The piece that you quote says:

“The problem is not greedy capitalists, but capitalism”

Our piece says:

“Where does bad come from? Capitalism and class systems”

The piece you quote says:

“The only solution possible is for an outside force to intervene and reshape the terms of the game. Socialist revolution will be that force. With no stake in the current order, the propertyless masses will wipe the slate clean.”

Our piece says:

“View of history: Capitalism will lead to a series of ever-worsening crises. The proletariat will eventually seize the major means of production and the institutions of state power.”

So I’m confused because while you frame what you’re quoting as a counter argument to what we say, it lines up well.

By simplifying it all down to Moloch you’re losing a lot of detail.

If you think that American communists don’t have an unusually strong intrinsic value of equality then I think you’re mistaken (of course, I could be wrong). I don’t think you provided any evidence against that thougu as far as I can tell.

We also didn’t say that communists “see themselves as advocating for a set of values.” We said they tend to have an intrinsic value, which is not the same thing.

If you think worldviews aren’t to a substantial extent about beliefs that I suspect we just mean different things by “worldviews”. For instance, I would not call a bunch of the examples you gave “worldviews.”

If you think that American communists don’t have an unusually strong intrinsic value of equality then I think you’re mistaken

My claim is that it's not an intrinsic value - it's the result of "instrumental convergence" between adherents of many different value systems, grounded in their shared conception of our present circumstances.
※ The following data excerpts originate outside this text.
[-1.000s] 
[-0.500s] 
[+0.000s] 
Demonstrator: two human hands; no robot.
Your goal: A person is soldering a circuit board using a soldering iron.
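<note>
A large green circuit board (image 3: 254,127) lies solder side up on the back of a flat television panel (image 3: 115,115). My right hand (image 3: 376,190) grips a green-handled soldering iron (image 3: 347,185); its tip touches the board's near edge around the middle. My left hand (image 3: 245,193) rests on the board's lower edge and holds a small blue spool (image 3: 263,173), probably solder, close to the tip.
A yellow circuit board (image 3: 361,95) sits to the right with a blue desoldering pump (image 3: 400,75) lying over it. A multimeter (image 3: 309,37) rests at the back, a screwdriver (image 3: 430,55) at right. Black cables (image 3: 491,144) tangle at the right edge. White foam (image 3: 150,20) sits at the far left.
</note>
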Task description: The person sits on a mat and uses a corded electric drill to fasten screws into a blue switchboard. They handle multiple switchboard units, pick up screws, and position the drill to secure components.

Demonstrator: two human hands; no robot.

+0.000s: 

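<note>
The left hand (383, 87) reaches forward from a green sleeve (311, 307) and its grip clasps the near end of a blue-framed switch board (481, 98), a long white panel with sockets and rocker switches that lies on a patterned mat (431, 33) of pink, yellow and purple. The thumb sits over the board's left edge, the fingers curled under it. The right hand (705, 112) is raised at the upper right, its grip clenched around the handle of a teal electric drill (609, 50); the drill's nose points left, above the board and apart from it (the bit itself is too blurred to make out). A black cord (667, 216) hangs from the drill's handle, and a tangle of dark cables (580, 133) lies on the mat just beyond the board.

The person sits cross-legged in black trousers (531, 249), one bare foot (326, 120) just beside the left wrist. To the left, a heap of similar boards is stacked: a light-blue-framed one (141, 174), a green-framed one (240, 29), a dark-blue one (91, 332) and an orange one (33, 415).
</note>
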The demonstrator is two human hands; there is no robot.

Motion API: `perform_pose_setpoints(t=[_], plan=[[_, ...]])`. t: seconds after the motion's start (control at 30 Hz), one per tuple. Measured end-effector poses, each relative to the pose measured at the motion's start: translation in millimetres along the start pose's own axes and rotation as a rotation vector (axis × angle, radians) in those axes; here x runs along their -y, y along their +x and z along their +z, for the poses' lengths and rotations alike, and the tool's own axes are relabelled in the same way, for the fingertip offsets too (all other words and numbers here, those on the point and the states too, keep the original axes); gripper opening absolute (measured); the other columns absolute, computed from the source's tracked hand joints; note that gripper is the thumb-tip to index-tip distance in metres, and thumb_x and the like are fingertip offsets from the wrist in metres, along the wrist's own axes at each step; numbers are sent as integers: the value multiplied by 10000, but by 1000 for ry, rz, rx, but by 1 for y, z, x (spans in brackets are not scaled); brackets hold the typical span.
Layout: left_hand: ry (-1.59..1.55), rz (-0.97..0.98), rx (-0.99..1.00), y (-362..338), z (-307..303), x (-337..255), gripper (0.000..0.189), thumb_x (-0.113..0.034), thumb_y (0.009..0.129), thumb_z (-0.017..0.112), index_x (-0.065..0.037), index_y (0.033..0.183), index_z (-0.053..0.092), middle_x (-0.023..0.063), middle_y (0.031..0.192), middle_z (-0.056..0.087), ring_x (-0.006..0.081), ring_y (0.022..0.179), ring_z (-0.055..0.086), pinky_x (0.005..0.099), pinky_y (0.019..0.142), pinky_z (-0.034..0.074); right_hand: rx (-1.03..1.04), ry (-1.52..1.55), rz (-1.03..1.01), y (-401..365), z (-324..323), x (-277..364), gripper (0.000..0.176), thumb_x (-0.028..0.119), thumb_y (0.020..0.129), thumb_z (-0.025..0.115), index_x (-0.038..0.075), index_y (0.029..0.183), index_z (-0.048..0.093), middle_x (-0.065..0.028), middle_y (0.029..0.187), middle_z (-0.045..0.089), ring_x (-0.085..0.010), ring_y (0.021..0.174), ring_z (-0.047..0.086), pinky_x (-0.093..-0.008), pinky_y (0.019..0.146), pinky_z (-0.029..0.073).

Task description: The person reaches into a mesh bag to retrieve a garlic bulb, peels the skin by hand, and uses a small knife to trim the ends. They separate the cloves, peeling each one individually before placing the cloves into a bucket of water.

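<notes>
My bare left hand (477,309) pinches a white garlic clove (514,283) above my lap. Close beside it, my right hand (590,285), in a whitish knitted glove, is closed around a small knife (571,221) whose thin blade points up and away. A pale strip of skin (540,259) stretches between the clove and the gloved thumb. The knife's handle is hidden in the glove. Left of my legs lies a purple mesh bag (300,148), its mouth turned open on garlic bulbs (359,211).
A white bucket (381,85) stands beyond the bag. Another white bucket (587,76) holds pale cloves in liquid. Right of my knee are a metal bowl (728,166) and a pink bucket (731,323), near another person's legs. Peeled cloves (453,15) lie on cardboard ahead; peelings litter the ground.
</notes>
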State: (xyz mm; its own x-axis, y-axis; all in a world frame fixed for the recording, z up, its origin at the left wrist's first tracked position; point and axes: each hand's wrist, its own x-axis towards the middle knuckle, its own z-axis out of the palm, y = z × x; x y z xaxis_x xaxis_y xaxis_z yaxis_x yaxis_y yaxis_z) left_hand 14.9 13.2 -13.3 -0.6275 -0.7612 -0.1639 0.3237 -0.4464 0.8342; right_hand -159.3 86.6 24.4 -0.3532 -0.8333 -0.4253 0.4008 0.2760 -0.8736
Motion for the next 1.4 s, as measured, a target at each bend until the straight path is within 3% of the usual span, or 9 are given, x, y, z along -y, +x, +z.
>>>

If our circumstances were different, the conclusions would be too. 

If, for instance, the United States had a robust social-democratic welfare state, most communists would be much less concerned with equality than they are now. 

If it were instead some sort of agrarian yeoman-republic (certainly impossible now, but conceivable if early American history had gone very differently), then plausibly communists could instead take a mildly anti-egalitarian tack - inefficient small farmers frustrating the development of the productive forces and so on. 

What you would never get, regardless of prevailing conditions, are communists who are also market fundamentalists.

If you think worldviews aren’t to a substantial extent about beliefs that I suspect we just mean different things by “worldviews”.

Really what I think is that beliefs can't, in general, be cleanly separated from attitudes and concepts and mere habits of thought and so on - at the end of the day human cognition is what it is. But to the extent that there are distinguished object- and meta-levels, I think meta-level variation is the strongest driver of object-level variation between at least moderately educated people. 

For instance, I would not call a bunch of the examples you gave “worldviews.”

Those were intended as characteristic beliefs that would pick out clearly recognizable clusters, not entire worldviews themselves. "Love Thy Neighbor" as a substitute for "Christianity" - except that I don't have good names for the worldviews in question. 

I've likely overestimated how salient the concrete-instrumentalist-(problem solver) vs. abstract-(scientific realist)-(theory builder) divide is for most people, but I think the two are clearly at least as different and understand each other at least as poorly as mainstream liberals and conservatives in the US.